Pelecanos is a hero of mine because he has writing and producing credits on the two best television series I know; those being The Wire and Tremé. Looking at his Wiki page, I see that he has written least twenty novels, which is happy news for me because that means that I’ve missed a few. His books are set in and around Washington D.C, featuring bartender/private investigator Nick Stefanos, black P.I. Derek Strange, owner of Strange Investigations, who wears a Leatherman tool, a Buck knife and a Maglight on his belt (his friends make cracks about this, calling him Batman,) and now his latest, Spero Lucas, an Iraq vet Marine-turned-investigator. Pelecanos is out on a book tour behind The Double, the second Spero Lucas novel, says a third book is on the way, and that he hopes to sell Spero to television.

He spoke of his latest collaboration with David Simon, The Deuce, a tale of mobbed-up Times Square in the bad old days before it got Disneyfied, that they are going to produce for HBO.

He said that HBO was kind to give them a third season contract for Tremé, even for just six episodes, because the ratings just weren’t there. They had planned to end the series with the post-Katrina Saints in the Super Bowl. He loved making the series, lived in the warehouse district and “walked everywhere;” he wants to live there now.
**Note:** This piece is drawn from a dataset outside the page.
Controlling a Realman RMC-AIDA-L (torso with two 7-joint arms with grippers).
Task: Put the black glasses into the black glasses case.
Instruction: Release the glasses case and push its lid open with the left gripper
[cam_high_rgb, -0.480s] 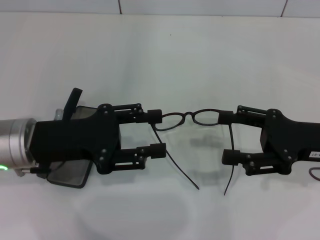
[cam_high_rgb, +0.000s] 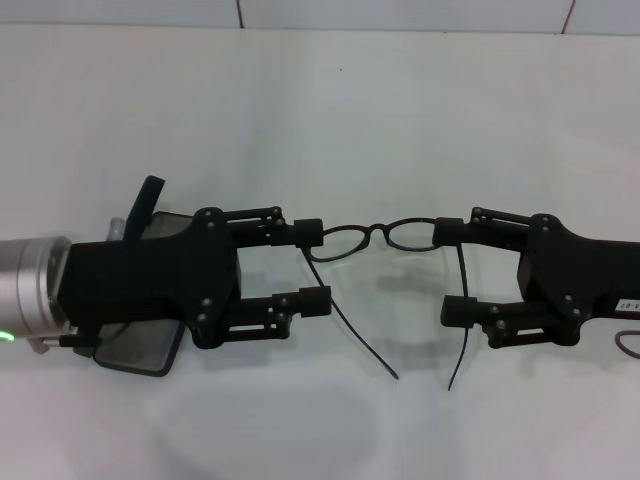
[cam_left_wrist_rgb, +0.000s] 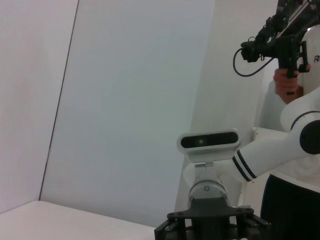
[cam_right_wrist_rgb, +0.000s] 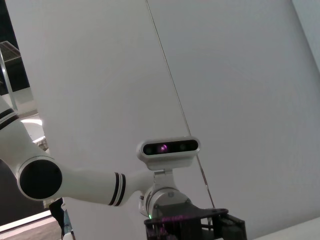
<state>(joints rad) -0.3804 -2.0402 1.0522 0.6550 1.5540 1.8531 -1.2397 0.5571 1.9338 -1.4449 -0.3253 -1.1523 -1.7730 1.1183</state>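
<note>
Head view. Thin black-framed glasses with oval clear lenses (cam_high_rgb: 378, 238) sit at the centre of the white bench (cam_high_rgb: 330, 110), frame front facing away from the robot, both slender temple arms unfolded and trailing back toward it. The left gripper (cam_high_rgb: 314, 265) lies on one side of the glasses with its two fingers (cam_high_rgb: 308, 232) spread open; the farther finger is at the outer end of the frame front by the hinge, the nearer finger beside the temple arm, which runs through the gap between them. The right gripper (cam_high_rgb: 452, 271) mirrors this on the opposite side of the glasses, fingers likewise spread open, the farther one at the other frame end and the nearer one level with the second temple arm. Whether any finger actually touches the frame cannot be told. The black rectangular glasses case with rounded corners (cam_high_rgb: 140, 348) lies beyond the left gripper from the glasses, largely hidden under that gripper's body. The wrist views show only walls and the robot's head.
</note>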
Pelecanos wasn’t seven feet tall, as I had imagined him. He was a trim, fifty-something guy, friendly and well-spoken. Asked about taking-up or retiring characters, he paid homage to the greats: ‘nobody can write twenty-seven good books with the same character, unless you’re John D. McDonald. And if you haven’t read him, you should.’ He added that James Lee Burke was still going strong with twenty Dave Robicheaux novels. And Burke, like Elmore Leonard, was a sweet guy and a real gentleman. (Oh, gosh; this guy has met James Lee Burke and Elmore Leonard both! Well, at least now I’ve met George Pelecanos.)
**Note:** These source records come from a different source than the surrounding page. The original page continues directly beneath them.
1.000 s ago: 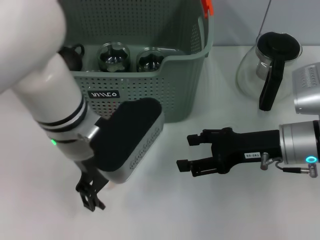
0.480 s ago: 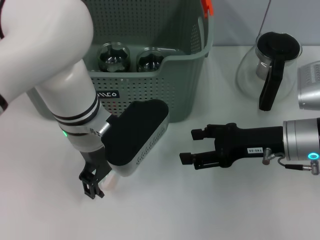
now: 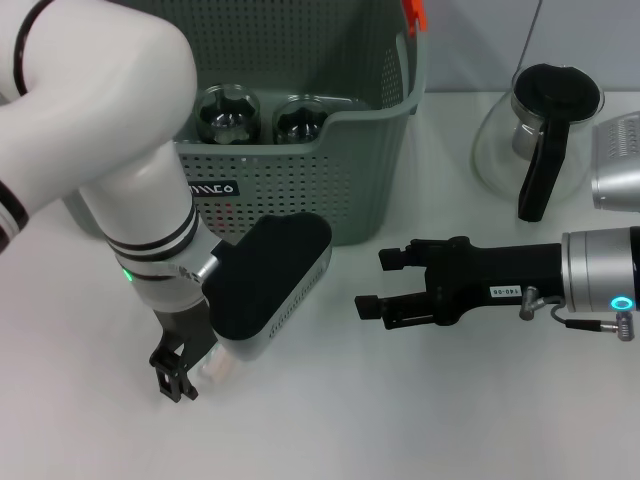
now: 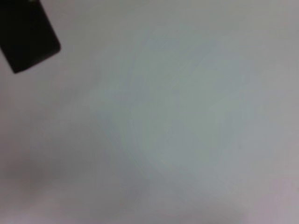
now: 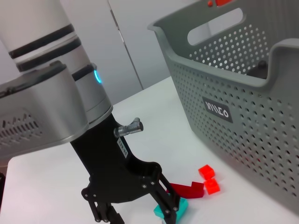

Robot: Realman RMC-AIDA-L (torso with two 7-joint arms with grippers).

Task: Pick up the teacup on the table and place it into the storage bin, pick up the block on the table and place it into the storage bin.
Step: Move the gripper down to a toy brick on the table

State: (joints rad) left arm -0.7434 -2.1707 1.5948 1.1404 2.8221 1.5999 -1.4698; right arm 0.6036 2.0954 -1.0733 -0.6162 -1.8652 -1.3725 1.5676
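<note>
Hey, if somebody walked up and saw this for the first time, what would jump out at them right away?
The bulky white left arm, its left gripper down at the table over a teal block, with red blocks beside it. Behind stands the grey-green storage bin holding glass jars. The right gripper hovers open nearby, and a glass carafe sits at far right.
</note>
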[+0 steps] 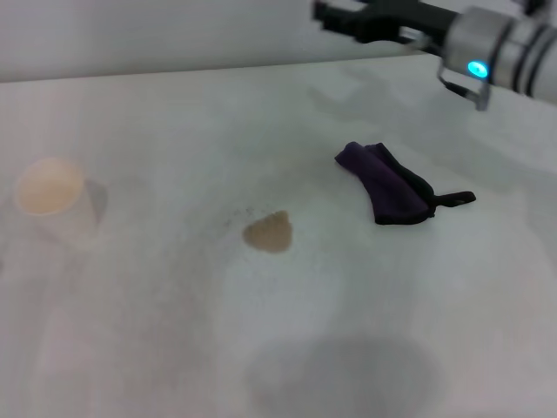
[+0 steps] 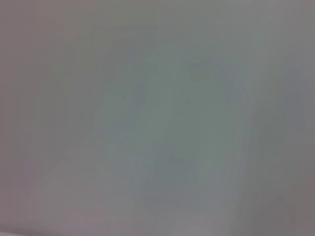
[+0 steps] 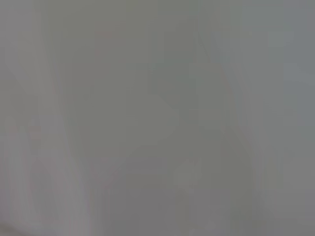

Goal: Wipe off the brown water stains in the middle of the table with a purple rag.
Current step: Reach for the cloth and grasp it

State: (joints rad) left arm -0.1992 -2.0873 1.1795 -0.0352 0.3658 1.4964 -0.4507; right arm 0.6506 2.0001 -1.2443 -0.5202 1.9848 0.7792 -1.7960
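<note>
Table: wide white surface, faintly smudged, filling the head view; a broad grey shadow patch lies on its near edge, just right of centre
Brown water stains: one small tan-brown blotch near the middle of the table, roughly heart-shaped, with faint dark specks just to its far left; nothing covers or touches it
Purple rag: crumpled dark purple cloth with black edging, lying flat on the table to the right of the stain and a little farther away; clearly apart from the stain; a thin black loop tab sticks out from its right end
Paper cup: pale cup standing upright at the left side of the table, well apart from both stain and rag
Right gripper: dark fingers at the far right of the scene, raised above the table near its far edge, beyond the rag and not touching it; nothing is seen in the fingers, and whether they are spread or closed cannot be told; a silver wrist section with a lit cyan ring sits behind them
Left gripper: not seen in any view
Left wrist view: only a plain pale grey-green blur
Right wrist view: only a plain grey blur; no fingers and no object can be made out
</note>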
In the Q&A I got to comment that he was in Houston, and had lived in both D.C. and New Orleans, so was no stranger to humidity, so I found it interesting that so many of his characters drove big Detroit V-8 cars without air conditioning. He said that he liked American cars, owned Jeeps, and had just bought a “Bullitt” model Mustang, “a good car, and the same price as an Accord or a Camry.” He said that he had always been a MoPar guy, and “was no fan of air conditioning.” He grew up working in his father’s Greek diner, listening to the music his black co-workers tuned into on the radio; so his experience in race relations and bar-and-grill culture is come by honestly. He spoke wistfully of the days when pop hits on the radio could come from any of several genres, when ‘everybody played everything.’

I hung around through the book signing and he spoke to me again, the last guy there. I said that I could about tell which episodes of The Wire he wrote because he always touched on the local cuisine and name-checked his favorite restaurants. He confessed to being a foodie, and when I asked where they were feeding him dinner in Houston (hoping I might get to take him to Valhalla for a beer on our way to Pappadeaux,) he told me that he was staying at Hotel Zaza and was to have dinner at the restaurant there.

So I’m charged now. I’ve just re-read The Cut, and now my copy of The Double is in. Next I’ll likely take a break from my review of the works of Ed McBain and Dutch Leonard and read the Pelecanos novels that I’ve managed to miss. He’s not only a great writer, but ‘a sweet guy and a real gentleman.’